WHAT THE TASK ASKS
Please transcribe the listing below with every word intact.

MATERIAL PROVIDED

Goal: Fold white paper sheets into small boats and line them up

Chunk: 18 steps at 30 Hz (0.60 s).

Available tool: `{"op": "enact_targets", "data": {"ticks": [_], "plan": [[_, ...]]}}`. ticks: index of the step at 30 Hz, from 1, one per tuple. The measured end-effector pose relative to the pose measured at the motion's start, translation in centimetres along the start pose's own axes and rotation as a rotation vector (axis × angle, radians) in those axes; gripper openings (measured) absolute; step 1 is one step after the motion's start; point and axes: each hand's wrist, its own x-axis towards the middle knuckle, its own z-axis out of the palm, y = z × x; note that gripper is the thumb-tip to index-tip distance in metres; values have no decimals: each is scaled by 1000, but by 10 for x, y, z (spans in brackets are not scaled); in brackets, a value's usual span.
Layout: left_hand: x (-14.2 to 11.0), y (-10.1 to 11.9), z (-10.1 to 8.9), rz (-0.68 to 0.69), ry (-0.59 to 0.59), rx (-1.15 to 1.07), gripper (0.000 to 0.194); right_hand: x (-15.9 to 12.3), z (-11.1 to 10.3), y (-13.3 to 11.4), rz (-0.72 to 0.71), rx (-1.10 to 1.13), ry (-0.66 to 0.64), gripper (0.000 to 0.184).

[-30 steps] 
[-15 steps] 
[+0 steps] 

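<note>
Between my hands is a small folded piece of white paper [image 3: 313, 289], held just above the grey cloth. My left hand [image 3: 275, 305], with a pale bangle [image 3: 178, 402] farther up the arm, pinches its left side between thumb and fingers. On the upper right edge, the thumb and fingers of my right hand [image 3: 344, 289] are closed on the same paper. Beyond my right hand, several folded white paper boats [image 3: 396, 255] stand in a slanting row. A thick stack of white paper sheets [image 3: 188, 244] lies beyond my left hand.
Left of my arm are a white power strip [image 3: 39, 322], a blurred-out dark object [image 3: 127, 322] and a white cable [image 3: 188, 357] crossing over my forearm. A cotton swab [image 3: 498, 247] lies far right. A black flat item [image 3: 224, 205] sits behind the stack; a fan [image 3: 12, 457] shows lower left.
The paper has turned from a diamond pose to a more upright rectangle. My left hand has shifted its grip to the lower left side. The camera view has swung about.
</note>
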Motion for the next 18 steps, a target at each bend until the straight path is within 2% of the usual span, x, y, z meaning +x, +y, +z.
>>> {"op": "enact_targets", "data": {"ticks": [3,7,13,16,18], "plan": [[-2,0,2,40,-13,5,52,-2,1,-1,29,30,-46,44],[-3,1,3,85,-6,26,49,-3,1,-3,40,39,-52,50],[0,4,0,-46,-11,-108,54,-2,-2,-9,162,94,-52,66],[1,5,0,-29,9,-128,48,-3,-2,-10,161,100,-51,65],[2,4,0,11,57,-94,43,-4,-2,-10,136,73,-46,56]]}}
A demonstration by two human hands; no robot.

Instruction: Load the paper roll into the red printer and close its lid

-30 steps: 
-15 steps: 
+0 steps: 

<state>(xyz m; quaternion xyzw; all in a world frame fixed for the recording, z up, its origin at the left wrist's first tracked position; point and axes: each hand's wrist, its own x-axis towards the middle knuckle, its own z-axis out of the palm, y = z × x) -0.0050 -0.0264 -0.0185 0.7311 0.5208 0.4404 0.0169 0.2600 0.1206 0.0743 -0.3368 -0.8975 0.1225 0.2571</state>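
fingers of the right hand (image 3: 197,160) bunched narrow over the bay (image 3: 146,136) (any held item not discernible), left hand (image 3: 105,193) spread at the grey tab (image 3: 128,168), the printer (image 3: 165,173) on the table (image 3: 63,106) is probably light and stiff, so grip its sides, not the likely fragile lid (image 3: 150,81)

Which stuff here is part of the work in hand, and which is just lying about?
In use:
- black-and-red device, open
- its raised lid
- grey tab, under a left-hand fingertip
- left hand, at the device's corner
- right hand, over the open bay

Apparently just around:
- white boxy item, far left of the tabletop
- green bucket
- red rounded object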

SOLUTION FOR THIS TASK
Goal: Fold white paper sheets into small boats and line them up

Chunk: 18 steps at 30 Hz (0.60 s).

Available tool: `{"op": "enact_targets", "data": {"ticks": [_], "plan": [[_, ...]]}}`. ticks: index of the step at 30 Hz, from 1, one per tuple. The measured end-effector pose relative to the pose measured at the motion's start, translation in centimetres along the start pose's own axes and rotation as a rotation vector (axis × angle, radians) in those axes; gripper openings (measured) absolute; step 1 is one step after the motion's start; point and axes: each hand's wrist, its own x-axis towards the middle knuckle, its own z-axis out of the palm, y = z × x; note that gripper is the thumb-tip to index-tip distance in metres; values have no decimals: each is scaled by 1000, but by 10 for x, y, z (spans in brackets are not scaled); in brackets, a value's usual span.
Layout: left_hand: x (-14.2 to 11.0), y (-10.1 to 11.9), z (-10.1 to 8.9), rz (-0.68 to 0.69), ry (-0.59 to 0.59), rx (-1.15 to 1.07), gripper (0.000 to 0.194); right_hand: x (-15.9 to 12.3), z (-11.1 to 10.3), y (-13.3 to 11.4), rz (-0.72 to 0.71), rx (-1.10 to 1.13), ry (-0.66 to 0.64), gripper (0.000 to 0.184).

[-30 steps] 
[-15 steps] 
[+0 steps] 

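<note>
Between my hands is a small folded piece of white paper [image 3: 313, 289], held just above the grey cloth. My left hand [image 3: 275, 305], with a pale bangle [image 3: 178, 402] farther up the arm, pinches its left side between thumb and fingers. On the upper right edge, the thumb and fingers of my right hand [image 3: 344, 289] are closed on the same paper. Beyond my right hand, several folded white paper boats [image 3: 396, 255] stand in a slanting row. A thick stack of white paper sheets [image 3: 188, 244] lies beyond my left hand.
Left of my arm are a white power strip [image 3: 39, 322], a blurred-out dark object [image 3: 127, 322] and a white cable [image 3: 188, 357] crossing over my forearm. A cotton swab [image 3: 498, 247] lies far right. A black flat item [image 3: 224, 205] sits behind the stack; a fan [image 3: 12, 457] shows lower left.
The paper has turned from a diamond pose to a more upright rectangle. My left hand has shifted its grip to the lower left side. The camera view has swung about.
</note>
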Motion for the next 18 steps, a target at each bend until the straight path is within 2% of the usual span, x, y, z meaning +x, +y, +z.
>>> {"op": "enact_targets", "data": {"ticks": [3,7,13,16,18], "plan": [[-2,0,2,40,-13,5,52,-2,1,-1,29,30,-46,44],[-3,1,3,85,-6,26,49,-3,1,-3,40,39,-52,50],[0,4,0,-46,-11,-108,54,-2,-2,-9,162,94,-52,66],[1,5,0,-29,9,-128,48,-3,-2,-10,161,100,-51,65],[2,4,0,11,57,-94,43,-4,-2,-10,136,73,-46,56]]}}
A demonstration by two human hands; no robot.

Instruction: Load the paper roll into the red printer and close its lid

-30 steps: 
-15 steps: 
+0 steps: 

<state>(xyz m; quaternion xyzw; all in a world frame fixed for the recording, z up, its origin at the left wrist's first tracked position; point and axes: each hand's wrist, its own x-axis towards the middle knuckle, its own z-axis out of the palm, y = z × x) -0.0050 -0.0264 -0.0185 0.7311 0.5208 0.4404 0.0169 0.2600 0.1206 0.0743 -0.3368 -0.8975 0.1225 0.2571</state>
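fingers of the right hand (image 3: 197,160) bunched narrow over the bay (image 3: 146,136) (any held item not discernible), left hand (image 3: 105,193) spread at the grey tab (image 3: 128,168), the printer (image 3: 165,173) on the table (image 3: 63,106) is probably light and stiff, so grip its sides, not the likely fragile lid (image 3: 150,81)

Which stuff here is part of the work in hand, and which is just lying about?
In use:
- black-and-red device, open
- its raised lid
- grey tab, under a left-hand fingertip
- left hand, at the device's corner
- right hand, over the open bay

Apparently just around:
- white boxy item, far left of the tabletop
- green bucket
- red rounded object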

The answer was written out completely.